Q.1      What are the three basic units of a communication system?

[Delhi 2008C]

Sol.          The three basic units of communication are transmitter, medium /channel and receives.


Q.2      Draw a block diagram showing the important component in a communication system. What is the function of a transducer?

[Foreign 2011]

Sol. c9


Q.3      What is the meaning of the term attenuation in communication system?

[All India 2008C]

Sol.         The loss of strength of a signal white propagating through a medium is known as attenuation.  


Q.4      What is the function of a transmitter in a communication system?

[Foreign 2011]

Sol.         A transmitter processes the incoming message signal, makes it suitable for transmission.


Q.5      What does the term transducer mean in an electronic communication system?

[Delhi 2009C]

Sol.

In electronic communication system a transduces is a device that converts signals (emw) to electrical form or vice-versa.


Q.6       Name the type of communication in which the signal is a discrete and binary coded version of the message or information.

[Delhi 2000]

Sol.          Binary coded signals are in the form of pulse.

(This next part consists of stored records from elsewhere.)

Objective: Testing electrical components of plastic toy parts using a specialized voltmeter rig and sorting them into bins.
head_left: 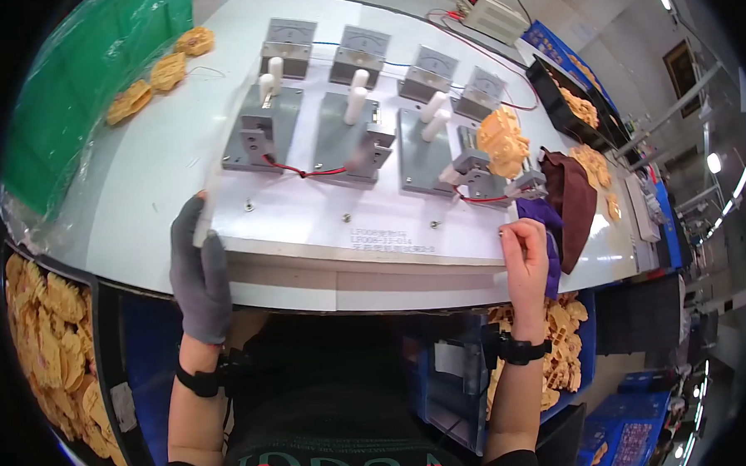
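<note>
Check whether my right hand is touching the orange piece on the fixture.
Apart. The head view shows white board between the right hand and orange piece.

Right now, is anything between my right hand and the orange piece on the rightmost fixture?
Yes: at the front of the fixture, a gray block and red wire lie between your right hand and the orange piece.

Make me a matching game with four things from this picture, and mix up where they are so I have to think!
Things:
1. Green box under clear plastic film
2. Dark brown cloth
3. Pale orange, bumpy piece
4. Left hand in a dark grey glove

Places:
A. On the rightmost grey fixture
B. At the front left corner of the flat white board
C. Far left of the picture
D. Beside the purple cloth

Pairs: 1-C, 2-D, 3-A, 4-B
</note>
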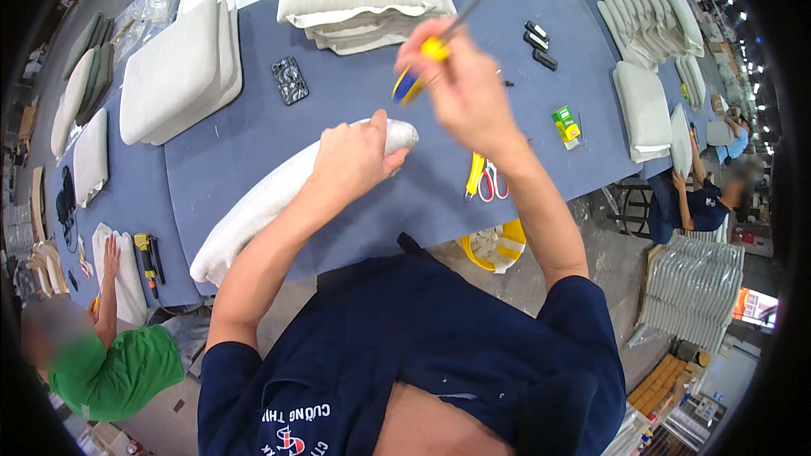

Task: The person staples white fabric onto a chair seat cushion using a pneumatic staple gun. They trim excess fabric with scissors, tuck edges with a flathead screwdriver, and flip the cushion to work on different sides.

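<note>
Gripping a pale grey cushion (262, 196) by its far end in the fingers of the left hand (351, 156), on the worktop (346, 89); clasping a blurred yellow-and-blue tool (407, 86), near that end, in the fingers of the right hand (460, 89). Could hurt the left hand with a slip of the tool, from such closeness; could tip the cushion through a one-handed hold. Counting one held cushion, one tool, one pair of scissors (487, 183), one yellow cutter (474, 176), one green-and-yellow box (566, 127), one phone (290, 80), three small black pieces (545, 60)
</note>
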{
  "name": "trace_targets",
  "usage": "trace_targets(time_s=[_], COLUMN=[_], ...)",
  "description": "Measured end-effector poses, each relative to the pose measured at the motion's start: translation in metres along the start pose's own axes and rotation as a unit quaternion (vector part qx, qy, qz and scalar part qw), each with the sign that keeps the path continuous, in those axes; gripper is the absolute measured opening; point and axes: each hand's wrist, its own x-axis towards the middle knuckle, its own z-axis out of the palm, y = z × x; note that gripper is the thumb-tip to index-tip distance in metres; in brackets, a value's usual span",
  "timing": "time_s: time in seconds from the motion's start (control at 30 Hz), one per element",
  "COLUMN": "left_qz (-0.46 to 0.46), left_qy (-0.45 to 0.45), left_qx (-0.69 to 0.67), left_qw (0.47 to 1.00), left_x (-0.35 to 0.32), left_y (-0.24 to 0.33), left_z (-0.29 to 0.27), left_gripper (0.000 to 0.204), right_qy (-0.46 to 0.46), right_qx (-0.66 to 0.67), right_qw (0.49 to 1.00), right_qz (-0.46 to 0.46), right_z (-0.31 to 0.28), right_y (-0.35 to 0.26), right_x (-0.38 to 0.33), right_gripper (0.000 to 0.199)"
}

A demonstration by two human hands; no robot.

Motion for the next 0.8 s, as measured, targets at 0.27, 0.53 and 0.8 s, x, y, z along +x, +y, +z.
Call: trace_targets(time_s=[0.27,0.53,0.8], left_qz=[-0.006,0.028,0.030], left_qy=[-0.041,-0.034,-0.069], left_qx=[0.013,0.025,0.053], left_qw=[0.999,0.999,0.996], left_x=[0.014,0.031,0.045], left_y=[-0.007,-0.018,-0.028], left_z=[-0.011,-0.022,-0.033], left_gripper=[0.049,0.047,0.050], right_qy=[0.027,0.132,0.051], right_qx=[0.086,0.281,0.212], right_qw=[0.993,0.943,0.970], right_qz=[0.071,0.120,0.110], right_z=[0.001,0.010,0.025], right_y=[0.004,0.049,0.057], right_x=[-0.015,-0.024,-0.012], right_gripper=[0.017,0.016,0.018])
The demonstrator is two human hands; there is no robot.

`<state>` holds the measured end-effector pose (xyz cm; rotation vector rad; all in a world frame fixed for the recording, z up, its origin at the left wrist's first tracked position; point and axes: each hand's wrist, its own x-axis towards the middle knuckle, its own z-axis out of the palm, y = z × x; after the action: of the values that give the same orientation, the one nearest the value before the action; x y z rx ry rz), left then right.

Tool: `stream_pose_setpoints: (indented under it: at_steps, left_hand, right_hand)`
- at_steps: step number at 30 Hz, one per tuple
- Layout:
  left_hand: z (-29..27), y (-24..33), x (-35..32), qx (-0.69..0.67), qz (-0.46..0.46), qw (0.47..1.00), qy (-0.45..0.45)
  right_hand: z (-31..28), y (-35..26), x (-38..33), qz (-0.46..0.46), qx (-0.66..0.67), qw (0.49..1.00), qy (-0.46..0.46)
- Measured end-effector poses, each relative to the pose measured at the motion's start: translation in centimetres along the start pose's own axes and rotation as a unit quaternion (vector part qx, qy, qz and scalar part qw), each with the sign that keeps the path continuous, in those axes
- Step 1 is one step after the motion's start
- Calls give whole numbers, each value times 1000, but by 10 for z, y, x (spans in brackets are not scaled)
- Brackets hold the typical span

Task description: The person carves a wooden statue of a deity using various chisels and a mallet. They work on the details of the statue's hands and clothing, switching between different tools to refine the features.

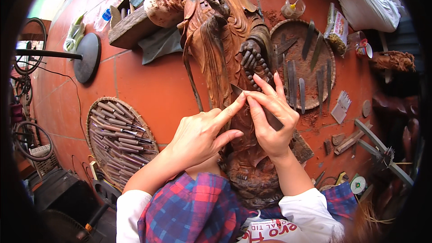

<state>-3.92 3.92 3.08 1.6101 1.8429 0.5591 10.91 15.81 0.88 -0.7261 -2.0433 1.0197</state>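
Note:
A carved wooden statue [215, 58] in flowing robes lies in front of me, with a darker carved hand and beads [254, 56] on its right side. My right hand [274, 119] pinches a thin dark flat blade [273, 120] between thumb and fingers; its pointed tip shows beyond the fingertips, close to the robe folds. Two of the right hand's fingers are raised near the beads. My left hand [202, 132] reaches across from the left, index finger stretched to the blade near its tip. Its thumb stands apart from that finger, and the other fingers are partly hidden.
A round woven tray [333, 78] with several flat blades lies at the right. Another basket [91, 141] holds many wooden-handled chisels at the left. A black stand base [87, 58], a wooden box [130, 29], a plastic jar [292, 8] and a metal stand [382, 153] surround the statue.

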Motion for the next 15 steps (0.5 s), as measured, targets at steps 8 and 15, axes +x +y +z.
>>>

Q.7       “A communication satellite is essentially a repeater station in space.” Justify this statement by analyzing the function of a repeater.

[All India 2009 C]

Sol.

A repeater is a combination of a receives and a transmitter. It pickes up signals, amplifies and retransmits it. A satellite also receives signal, amplifies at and retransmit it to ground station. Thus the given statement is justified.


Q.8     What is the range of frequencies used for TV transmission? What is common between these waves and light waves?

[Delhi 2010]

Sol.

Range of frequencies for T.V. transmission are 54 MHz to 890 MHz The common feature between these waves and light waves is that both travel at the same speed and both are electromagnetic waves.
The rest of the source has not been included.